Find the shortest substring of s that contains every character of t (with multiplicities).

By Alex Chen, Founder, InterviewChamp.AI · Last verified

Problem

Given strings s and t, return the minimum window substring of s such that every character in t (including duplicates) is included in the window. If no such substring exists, return an empty string.

Constraints

  • 1 <= s.length, t.length <= 10^5
  • s and t consist of uppercase and lowercase English letters

Examples

Example 1

Input
s='ADOBECODEBANC', t='ABC'
Output
'BANC'

Example 2

Input
s='a', t='aa'
Output
''

Approaches

1. All substring check

Enumerate substrings ordered by length, check if it covers t.

Time
O(n^2 * sigma)
Space
O(sigma)
function covers(sub,t){const c={};for(const ch of t)c[ch]=(c[ch]||0)+1;for(const ch of sub)if(c[ch]!==undefined&&--c[ch]===0)delete c[ch];return Object.keys(c).length===0;}
for (let len=t.length; len<=s.length; len++)
  for (let i=0;i+len<=s.length;i++)
    if (covers(s.slice(i,i+len),t)) return s.slice(i,i+len);
return '';

Tradeoff:

2. Sliding window with need count

Maintain a window with a counter of how many distinct chars of t are still missing.

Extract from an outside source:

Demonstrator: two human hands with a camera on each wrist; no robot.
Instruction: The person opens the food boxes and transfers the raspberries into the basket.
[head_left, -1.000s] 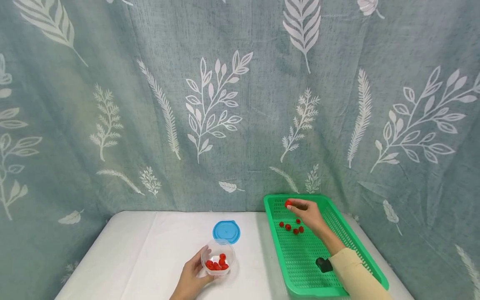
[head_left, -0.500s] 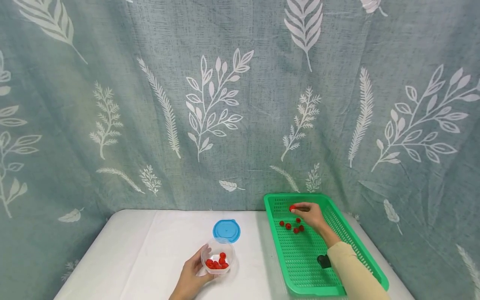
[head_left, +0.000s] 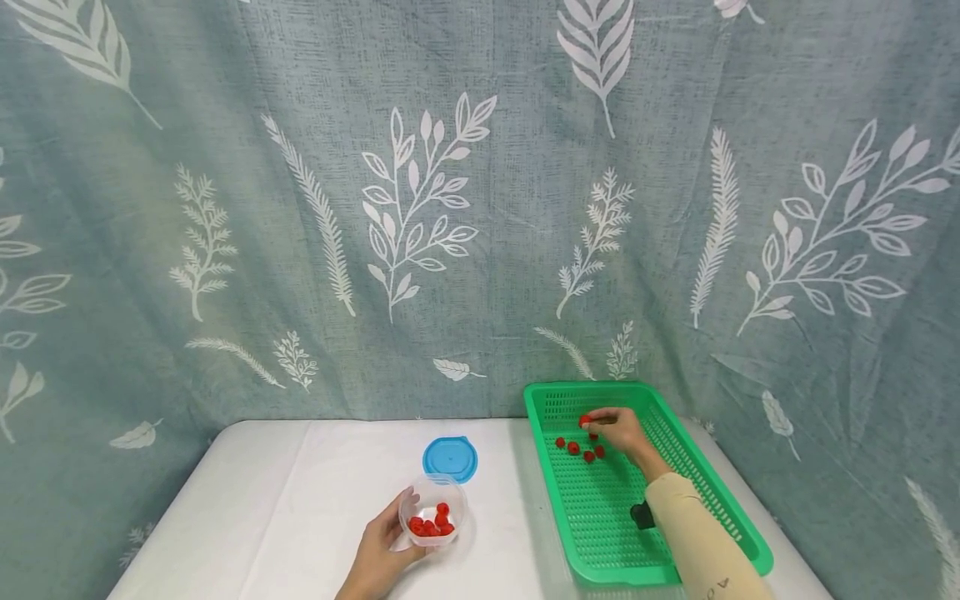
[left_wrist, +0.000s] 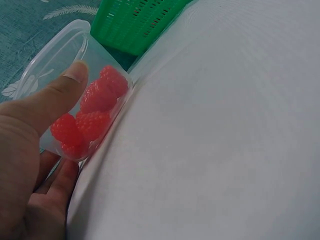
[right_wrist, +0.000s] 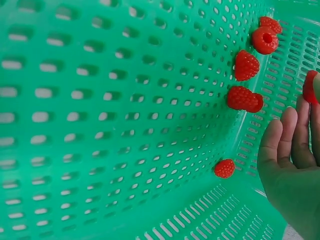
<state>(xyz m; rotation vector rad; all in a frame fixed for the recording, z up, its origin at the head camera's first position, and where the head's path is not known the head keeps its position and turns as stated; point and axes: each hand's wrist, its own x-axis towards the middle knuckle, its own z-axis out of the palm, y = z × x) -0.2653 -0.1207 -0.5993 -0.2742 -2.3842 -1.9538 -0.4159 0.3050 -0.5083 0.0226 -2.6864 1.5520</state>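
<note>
Raspberry (head_left: 585,422) sits pinched in the right hand (head_left: 617,429); clear cup (head_left: 426,503) — gripped by the left hand (head_left: 381,546) — lies well leftward.

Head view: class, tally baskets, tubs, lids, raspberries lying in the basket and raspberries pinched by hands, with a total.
Green basket: 1
Clear tub: 1
Blue lid: 1
Raspberries lying in basket: 5
Raspberry pinched by right hand: 1
Total: 9
</note>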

Expand right; once the window covers t, contract left while it still covers, tracking the smallest valid window seen.

Time
O(n)
Space
O(sigma)
function minWindow(s, t) {
  if (!s || !t) return '';
  const need = new Map();
  for (const c of t) need.set(c, (need.get(c) || 0) + 1);
  let have = 0, want = need.size;
  const have_cnt = new Map();
  let bestLen = Infinity, bestL = 0;
  let l = 0;
  for (let r = 0; r < s.length; r++) {
    const c = s[r];
    have_cnt.set(c, (have_cnt.get(c) || 0) + 1);
    if (need.has(c) && have_cnt.get(c) === need.get(c)) have++;
    while (have === want) {
      if (r - l + 1 < bestLen) { bestLen = r - l + 1; bestL = l; }
      const lc = s[l];
      have_cnt.set(lc, have_cnt.get(lc) - 1);
      if (need.has(lc) && have_cnt.get(lc) < need.get(lc)) have--;
      l++;
    }
  }
  return bestLen === Infinity ? '' : s.slice(bestL, bestL + bestLen);
}

Tradeoff:

Swiggy-specific tips

Swiggy uses minimum-window for the senior-loop signal that you can keep two pointers and an invariant straight, exactly the discipline needed for their dispatch-window batching engine.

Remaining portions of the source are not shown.